To start off, he has put an easy route on the screen for Wolfgang Wallraff. Nevertheless, the 75-year-old is caught by surprise by the first tree trunk lying across the forest path he is navigating. “If it had been real, you probably would have stumbled. Try to lift your foot in time,” Mr. Batista encourages his patient. The Brazilian movement specialist has tried out the application himself and knows how difficult it can be to respond early enough.

The infrared cameras see it all

Mr. Wallraff is fascinated by the link between medicine and technology. The retired physics professor wants to know in detail how the spherical markers work that physical therapist Laura Schmidt attaches to him. She points to the ten infrared cameras mounted on the walls just below the white ceiling panels. “We use these to measure the positions of the reflecting markers from different perspectives, thus measuring a patient’s movements.” The data is stored on a computer, analyzed, and visualized on a big wall-mounted screen as a movement diagram with colored stick figures and dots. “This model allows us to see exactly a person’s body posture—as well as a potential malposition or irregularity,” explains Mr. Batista. The analysis of Mr. Wallraff’s movements shows that on the track his body control with a wheeled walker is good, but that he has problems getting up from a chair. Furthermore, he may be physically weaker than other people of his age.

These comparisons, calculations, and interpretations are still tricky as there is not enough reliable and meaningful data. “Data collection and research in geriatric medicine have previously taken a back seat,” says Dr. Bollheimer. To this day, for instance, many mobility and balance tests for the elderly are hardly standardized. So the interpretation of results still depends too much on the individual physician’s perception, he says, describing one of the current problems in his field.

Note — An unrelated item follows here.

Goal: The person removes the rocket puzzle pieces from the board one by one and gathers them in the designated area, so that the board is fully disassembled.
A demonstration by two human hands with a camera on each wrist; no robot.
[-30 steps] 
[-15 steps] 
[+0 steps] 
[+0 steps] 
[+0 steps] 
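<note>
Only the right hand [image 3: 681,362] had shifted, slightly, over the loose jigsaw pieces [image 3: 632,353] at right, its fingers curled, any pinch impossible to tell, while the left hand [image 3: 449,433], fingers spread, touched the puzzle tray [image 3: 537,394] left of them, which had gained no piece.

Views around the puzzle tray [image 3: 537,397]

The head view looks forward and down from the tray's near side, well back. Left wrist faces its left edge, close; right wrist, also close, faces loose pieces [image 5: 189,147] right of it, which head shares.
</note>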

Wheeled walkers – help or hindrance?

There is also not enough knowledge about the effectiveness of technical aids in geriatric medicine. Although in use for years, the benefits and effects of wheeled walkers have never been fully researched. Most of today’s walkers neither feature springs nor can they be individually adjusted. Hardly anybody is able to turn with them in a confined space, such as a bathroom, or walk backwards. “To be honest, we can’t even say if walkers really improve people’s mobility or do quite the opposite, because they actually cause falls.” This is the kind of study Dr. Bollheimer and his team want to conduct in their Mobility Lab—driven by the overarching goal to improve care for the elderly.

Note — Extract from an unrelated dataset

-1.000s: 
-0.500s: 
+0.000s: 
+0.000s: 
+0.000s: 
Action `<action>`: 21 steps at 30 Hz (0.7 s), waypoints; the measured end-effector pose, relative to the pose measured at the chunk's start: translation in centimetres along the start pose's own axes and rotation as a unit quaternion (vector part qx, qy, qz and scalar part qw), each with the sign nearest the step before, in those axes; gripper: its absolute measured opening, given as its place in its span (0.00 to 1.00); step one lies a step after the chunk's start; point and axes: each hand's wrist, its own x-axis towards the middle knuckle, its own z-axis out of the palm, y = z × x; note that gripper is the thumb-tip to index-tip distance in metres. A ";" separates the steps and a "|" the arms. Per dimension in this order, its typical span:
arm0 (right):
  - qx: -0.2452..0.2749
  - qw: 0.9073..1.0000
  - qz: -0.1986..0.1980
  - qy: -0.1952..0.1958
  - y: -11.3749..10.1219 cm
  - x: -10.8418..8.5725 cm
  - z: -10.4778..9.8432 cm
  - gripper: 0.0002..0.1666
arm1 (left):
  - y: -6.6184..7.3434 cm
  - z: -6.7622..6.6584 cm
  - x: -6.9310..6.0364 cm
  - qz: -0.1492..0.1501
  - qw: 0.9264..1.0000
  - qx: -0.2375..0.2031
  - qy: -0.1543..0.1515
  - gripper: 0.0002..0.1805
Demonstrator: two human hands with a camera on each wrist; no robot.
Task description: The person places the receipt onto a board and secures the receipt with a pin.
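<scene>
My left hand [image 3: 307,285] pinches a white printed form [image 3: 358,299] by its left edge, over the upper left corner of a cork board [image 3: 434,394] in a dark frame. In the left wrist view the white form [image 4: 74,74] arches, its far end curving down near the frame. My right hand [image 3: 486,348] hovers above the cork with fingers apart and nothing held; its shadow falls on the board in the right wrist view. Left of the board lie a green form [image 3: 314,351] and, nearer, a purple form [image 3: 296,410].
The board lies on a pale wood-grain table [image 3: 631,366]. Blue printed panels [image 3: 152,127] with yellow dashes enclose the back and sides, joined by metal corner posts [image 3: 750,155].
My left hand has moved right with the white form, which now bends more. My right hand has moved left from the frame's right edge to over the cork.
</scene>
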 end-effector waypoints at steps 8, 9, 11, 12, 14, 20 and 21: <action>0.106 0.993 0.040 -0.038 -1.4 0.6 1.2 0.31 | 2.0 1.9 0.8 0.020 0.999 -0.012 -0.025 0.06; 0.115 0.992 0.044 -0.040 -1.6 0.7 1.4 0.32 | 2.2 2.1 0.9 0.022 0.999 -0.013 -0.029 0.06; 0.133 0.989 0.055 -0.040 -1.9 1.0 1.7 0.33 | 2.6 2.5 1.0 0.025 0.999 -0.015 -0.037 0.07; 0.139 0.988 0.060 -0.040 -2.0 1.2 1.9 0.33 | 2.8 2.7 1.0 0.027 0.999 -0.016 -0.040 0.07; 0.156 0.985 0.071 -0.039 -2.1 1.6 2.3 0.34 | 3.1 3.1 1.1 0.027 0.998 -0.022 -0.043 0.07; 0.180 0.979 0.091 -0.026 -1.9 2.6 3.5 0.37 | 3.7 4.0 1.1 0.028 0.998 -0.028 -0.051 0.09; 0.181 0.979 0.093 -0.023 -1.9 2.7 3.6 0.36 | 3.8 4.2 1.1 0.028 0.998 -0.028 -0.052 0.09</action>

To be honest, we can’t even say if walkers really improve people’s mobility or do quite the opposite, because they actually cause falls.

This goal is also the motivation behind other projects the Aachen-based team is pursuing, such as the development of small, easy-to-use sensors that will eventually allow family physicians to reliably measure a patient’s mobility. Another project is the contactless measurement of vital parameters: The team can already permanently control their patients’ heart and respiration rates via near-infrared light, with no visible light or inconvenient wires.

Cornelius Bollheimer is thrilled about the interlinking of medicine and technology, which is why he appreciates Aachen, a location with many engineers. “What we are creating here is an interdisciplinary network consisting of technicians, physicians, and other health experts. And we try to get everyone excited about geriatric medicine,” says Dr. Bollheimer, adding with a wink: “Or at least very interested.”